Working from the listing below, set down every line exactly.
Segment Start: STORED DATA
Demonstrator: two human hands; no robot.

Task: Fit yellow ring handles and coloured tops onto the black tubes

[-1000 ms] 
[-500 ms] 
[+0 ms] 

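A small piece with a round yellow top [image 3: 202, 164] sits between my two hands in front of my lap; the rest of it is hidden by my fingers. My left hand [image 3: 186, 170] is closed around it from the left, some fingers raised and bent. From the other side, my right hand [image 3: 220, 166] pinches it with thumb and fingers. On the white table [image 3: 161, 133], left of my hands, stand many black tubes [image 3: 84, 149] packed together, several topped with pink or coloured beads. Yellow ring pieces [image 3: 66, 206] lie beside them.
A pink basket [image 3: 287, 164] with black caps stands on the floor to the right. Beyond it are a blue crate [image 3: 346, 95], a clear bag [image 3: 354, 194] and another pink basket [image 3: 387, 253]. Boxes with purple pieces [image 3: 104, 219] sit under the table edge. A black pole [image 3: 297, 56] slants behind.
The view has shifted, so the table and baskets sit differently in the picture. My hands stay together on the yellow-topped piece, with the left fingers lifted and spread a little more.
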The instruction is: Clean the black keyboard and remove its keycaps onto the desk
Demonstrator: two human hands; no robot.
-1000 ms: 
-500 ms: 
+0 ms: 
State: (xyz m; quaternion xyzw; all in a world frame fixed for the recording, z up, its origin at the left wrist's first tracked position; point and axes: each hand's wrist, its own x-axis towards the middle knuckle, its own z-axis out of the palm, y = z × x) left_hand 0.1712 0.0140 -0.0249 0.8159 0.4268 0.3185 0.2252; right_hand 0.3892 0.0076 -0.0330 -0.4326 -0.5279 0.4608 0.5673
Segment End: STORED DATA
_ANSWER BOX:_
Demonstrator: two human hands; no robot.

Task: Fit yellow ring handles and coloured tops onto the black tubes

[-1000 ms] 
[-500 ms] 
[+0 ms] 

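A small piece with a round yellow top [image 3: 202, 164] sits between my two hands in front of my lap; the rest of it is hidden by my fingers. My left hand [image 3: 186, 170] is closed around it from the left, some fingers raised and bent. From the other side, my right hand [image 3: 220, 166] pinches it with thumb and fingers. On the white table [image 3: 161, 133], left of my hands, stand many black tubes [image 3: 84, 149] packed together, several topped with pink or coloured beads. Yellow ring pieces [image 3: 66, 206] lie beside them.
A pink basket [image 3: 287, 164] with black caps stands on the floor to the right. Beyond it are a blue crate [image 3: 346, 95], a clear bag [image 3: 354, 194] and another pink basket [image 3: 387, 253]. Boxes with purple pieces [image 3: 104, 219] sit under the table edge. A black pole [image 3: 297, 56] slants behind.
The view has shifted, so the table and baskets sit differently in the picture. My hands stay together on the yellow-topped piece, with the left fingers lifted and spread a little more.
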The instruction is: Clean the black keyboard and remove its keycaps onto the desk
Demonstrator: two human hands; no robot.
-1000 ms: 
-500 ms: 
+0 ms: 
State: (xyz m; quaternion xyzw; all in a world frame fixed for the recording, z up, its origin at the left wrist's first tracked position; point and axes: each hand's wrist, its own x-axis towards the middle knuckle, its own z-axis out of the palm, y = z × x) left_hand 0.1712 0.0140 -0.0249 0.8159 0.4268 0.3185 0.2252; right_hand 0.3892 0.0076 -0.0330 -0.4326 -0.5279 0.4608 0.5673

Nothing remains to be done, and the exercise is complete.